Local currencies, or a multi-level currency system, are one way to alleviate local unemployment, according to James Robertson (Future Wealth, London: Cassell, 1990). The need for local currencies arises when localities which depend entirely on national currencies experience declining local competitiveness in the national or international economy, with the result that too little money is available in local circulation even for internal economic purposes within the locality itself. Local unemployment rises and local land and other physical assets lie unused while many local needs remain unmet Ð all for want of enough money circulating locally as a medium of local exchange. In Keynesian terms, the demand management policies appropriate for a national economy at any particular time are likely to be inappropriate for many of the local economies within it. As Jane Jacobs puts it, "Today we take it for granted that the elimination of multitudinous currencies in favor of fewer national or imperial currencies represents economic progress and promotes the stability of economic life.
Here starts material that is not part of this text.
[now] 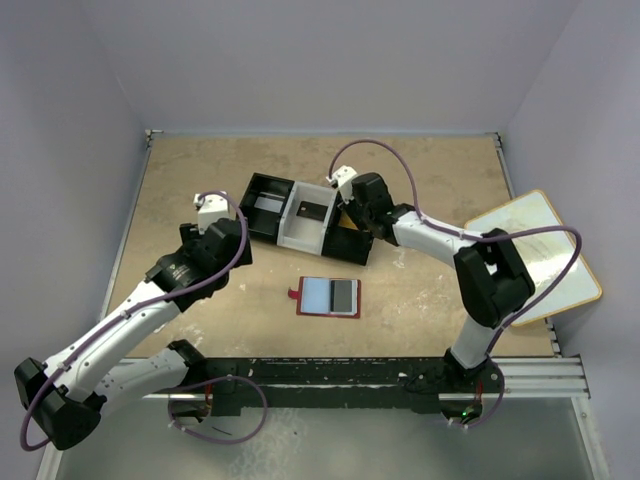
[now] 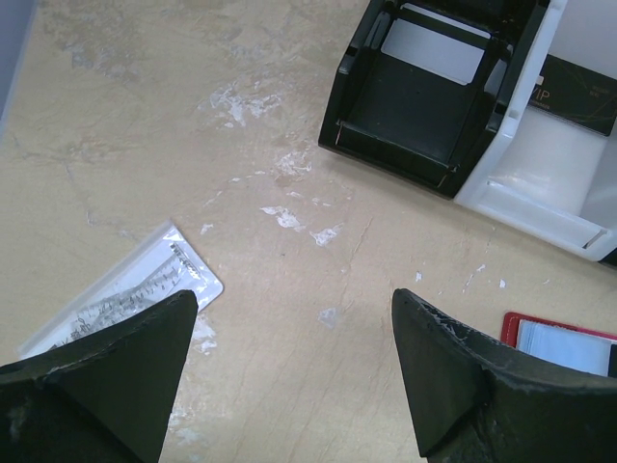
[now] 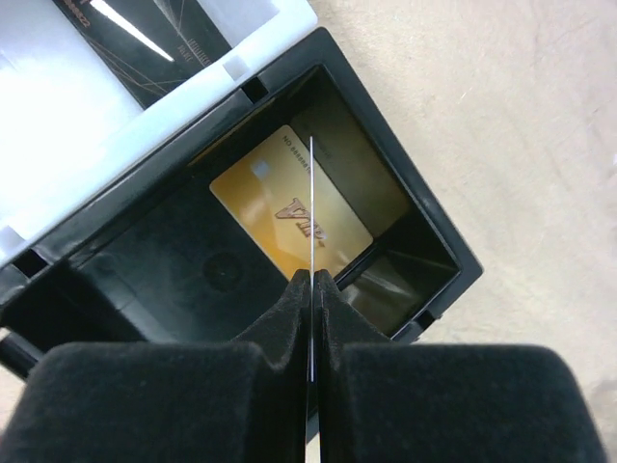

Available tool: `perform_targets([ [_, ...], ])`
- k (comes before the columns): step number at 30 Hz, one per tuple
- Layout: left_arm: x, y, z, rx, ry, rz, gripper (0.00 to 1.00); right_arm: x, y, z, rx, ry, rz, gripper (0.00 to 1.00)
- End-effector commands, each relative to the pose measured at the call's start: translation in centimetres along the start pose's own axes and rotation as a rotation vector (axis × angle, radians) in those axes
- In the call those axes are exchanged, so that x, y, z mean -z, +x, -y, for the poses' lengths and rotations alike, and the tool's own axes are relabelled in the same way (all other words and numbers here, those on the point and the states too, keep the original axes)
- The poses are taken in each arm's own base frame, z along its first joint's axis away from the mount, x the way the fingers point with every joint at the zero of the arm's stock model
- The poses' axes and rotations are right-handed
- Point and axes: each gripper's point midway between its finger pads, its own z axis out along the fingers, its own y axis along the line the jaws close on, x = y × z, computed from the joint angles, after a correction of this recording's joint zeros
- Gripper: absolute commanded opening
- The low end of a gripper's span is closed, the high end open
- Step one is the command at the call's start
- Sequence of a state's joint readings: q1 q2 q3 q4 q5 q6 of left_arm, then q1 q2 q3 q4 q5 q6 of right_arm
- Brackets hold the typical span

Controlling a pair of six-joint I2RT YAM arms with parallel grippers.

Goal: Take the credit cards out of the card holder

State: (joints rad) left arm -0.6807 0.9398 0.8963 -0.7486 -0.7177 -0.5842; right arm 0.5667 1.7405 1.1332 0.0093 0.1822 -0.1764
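Right wrist view: the credit card [image 3: 311, 193] pinched in the right gripper [image 3: 311, 282] shows only its thin edge, and neither face can be seen. Beneath it, a gold card [image 3: 284, 207] in the black compartment of the tray [image 3: 145, 280] is partly covered by the fingers [image 3: 280, 318], its lettering blurred. A black card [image 3: 145, 39] runs off the top edge.

Left wrist view: the card holder [image 2: 569, 347] is cut by the right edge and partly hidden behind a finger [image 2: 453, 376] of the left gripper [image 2: 294, 299]. The plastic packet [image 2: 125, 289] lies partly behind the other finger, its print too small to read.
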Motion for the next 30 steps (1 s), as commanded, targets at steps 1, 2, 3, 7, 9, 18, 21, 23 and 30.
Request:
perform_targets([
  [1,0.5,-1.3,0.0,0.033,0.014,0.046,0.79,0.4,-4.0,1.3,0.229,0.026,0.134,0.0],
  [2,0.4,-1.2,-0.1,0.033,0.014,0.046,0.79,0.4,-4.0,1.2,0.266,0.023,0.142,0.0],
  [3,0.5,-1.2,-0.1,0.033,0.013,0.046,0.79,0.3,-4.0,1.1,0.307,0.027,0.143,0.0],
  [7,0.4,-1.2,-0.1,0.03,0.013,0.045,0.79,-0.8,-3.4,0.6,0.373,0.017,0.096,0.0],
  [9,0.4,-1.2,0.0,0.028,0.013,0.044,0.79,-1.4,-2.7,0.5,0.4,0.02,0.062,0.0],
  [18,0.5,-1.3,0.1,0.029,0.02,0.046,0.79,-2.4,-1.2,1.8,0.494,0.088,-0.003,0.0],
  [21,0.4,-1.3,0.1,0.028,0.021,0.044,0.79,-2.6,-0.9,1.6,0.501,0.074,-0.017,0.02],
  [23,0.4,-1.2,0.1,0.026,0.021,0.043,0.79,-2.9,-0.4,0.3,0.47,0.001,-0.037,0.04],
  [30,0.4,-1.1,0.3,0.022,0.035,0.037,0.79,-4.1,2.0,-1.6,0.399,-0.139,-0.188,0.07],
])
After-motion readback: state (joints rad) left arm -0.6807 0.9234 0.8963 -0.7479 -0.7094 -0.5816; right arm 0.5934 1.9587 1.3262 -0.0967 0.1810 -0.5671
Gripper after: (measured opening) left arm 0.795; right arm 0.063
But this conventional belief is still worth questioning. ... National or imperial currencies give faulty and destructive feedback to city economies and this in turn leads to profound structural flaws in those economies, some of which we cannot overcome, however hard we try." (Cities and the Wealth of Nations, Penguin, 1986, p. 158). During the 1930's, the local government in Worgl, Austria, set about remedying this situation and injecting local purchasing power into the local economy by issuing local currency in the form of "tickets for services rendered" paid as wages to otherwise unemployed men who were put to work on public works projects. These tickets were used to pay taxes as well as to pay for purchases at local shops. Two hundred other Austrian towns wanted to follow suit, but the Austrian National Bank took legal action against the experiment, the Austrian Supreme Court decided in favor of the Bank, and the innovation was squashed Ð for a time. But the Green dollar, a local currency in Western Massachusetts, is just one of many local currencies which have come into use since then.